The lightest hint of alcohol surrounded her like perfume, making him wonder where she had been before this.

On a date, with a man? Of course. She was young, beautiful, single.

Why shouldn’t she be on a date with a man?

“Thanks for coming.” He reluctantly released his hold on her.

“Gwen and Colin are on their way, too. I called them.”

Relief came first, quickly followed by wariness. Rowan wasn’t used to relying on his brother.

The two of them had been on shaky ground for too long, their recent reconciliation yet to be truly tested.

It seemed like just yesterday they worked together to find what really happened to David, a close friend who died years earlier in what was thought to be a skiing accident.

Colin went on to marry David’s widow, Gwen, and the couple was expecting their first child this spring.

Rowan frowned when he thought of his sister-in-law. “Is Gwen up for the trip?” The last time he’d spoken with his brother, Colin said she was having a difficult pregnancy.

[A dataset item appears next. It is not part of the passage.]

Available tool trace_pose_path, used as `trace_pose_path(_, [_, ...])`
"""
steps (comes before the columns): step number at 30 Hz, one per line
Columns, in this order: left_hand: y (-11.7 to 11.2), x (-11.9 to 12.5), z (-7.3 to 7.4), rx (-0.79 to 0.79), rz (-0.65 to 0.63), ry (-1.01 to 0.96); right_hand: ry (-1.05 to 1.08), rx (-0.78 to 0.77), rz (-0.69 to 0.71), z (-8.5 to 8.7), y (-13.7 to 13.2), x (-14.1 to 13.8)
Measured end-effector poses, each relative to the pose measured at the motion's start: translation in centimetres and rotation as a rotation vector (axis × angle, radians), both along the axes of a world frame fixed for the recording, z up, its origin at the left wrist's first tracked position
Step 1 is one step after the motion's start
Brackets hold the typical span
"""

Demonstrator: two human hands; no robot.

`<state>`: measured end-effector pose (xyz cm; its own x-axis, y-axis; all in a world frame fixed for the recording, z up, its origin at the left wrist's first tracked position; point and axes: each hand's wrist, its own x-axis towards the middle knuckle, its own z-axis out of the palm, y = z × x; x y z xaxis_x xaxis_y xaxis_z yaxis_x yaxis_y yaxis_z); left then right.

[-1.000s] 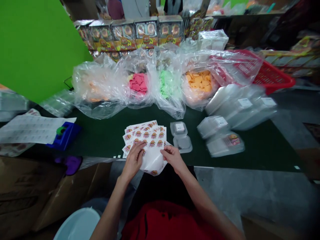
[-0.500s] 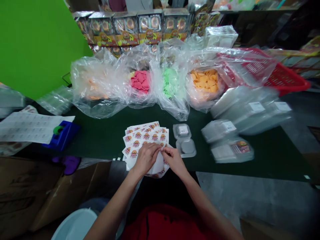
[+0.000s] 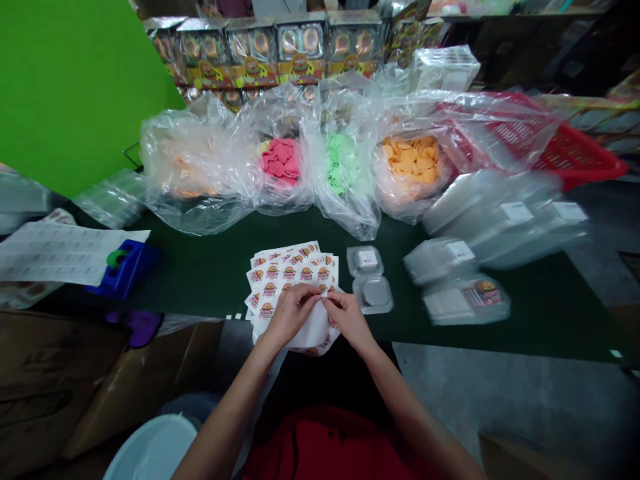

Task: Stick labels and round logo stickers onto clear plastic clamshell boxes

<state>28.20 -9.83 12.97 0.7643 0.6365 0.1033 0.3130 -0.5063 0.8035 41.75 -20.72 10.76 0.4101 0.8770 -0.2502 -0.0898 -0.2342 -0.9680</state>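
Fingertips of my left hand and my right hand meet in a pinch on a white paper sheet, whose plain side faces up between them. Below and behind it lies a fanned pile of burger-printed sheets, partly covered by my left hand. The exact edge or corner pinched is too small to make out. Just right of my right hand an open clear plastic clamshell box lies on the dark green table, a barcode label on its upper half.
Stacked clear boxes stand at the right, before a red basket. Along the back are plastic bags of orange, green and pink pieces. A blue tape dispenser and label sheets lie left.
The printed sheet has shifted slightly left and up under my hands. My fingers have moved only a little and still pinch together; the view has drifted slightly.
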Motion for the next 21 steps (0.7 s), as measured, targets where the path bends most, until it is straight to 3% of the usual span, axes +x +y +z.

“I think she’s fine. She wanted to come. You know Gwen.”

He did, and he grinned. She was eccentric and good hearted, and he loved her a great deal. “Yeah.”

Ellington stepped forward and introduced himself to Becky. “And you are?” he asked, taking notes when she explained their relationship. “Just one more thing, Mr. Mitchell,” he said.

“Yes?”

“I’d like you to come back to the hotel. We’re going to go through your wife’s personal effects, see if we can find anything relevant. You can help.”

“Sure.”

Becky sat down with a great thud that belied her small frame. “So, what the hell happened?” she asked.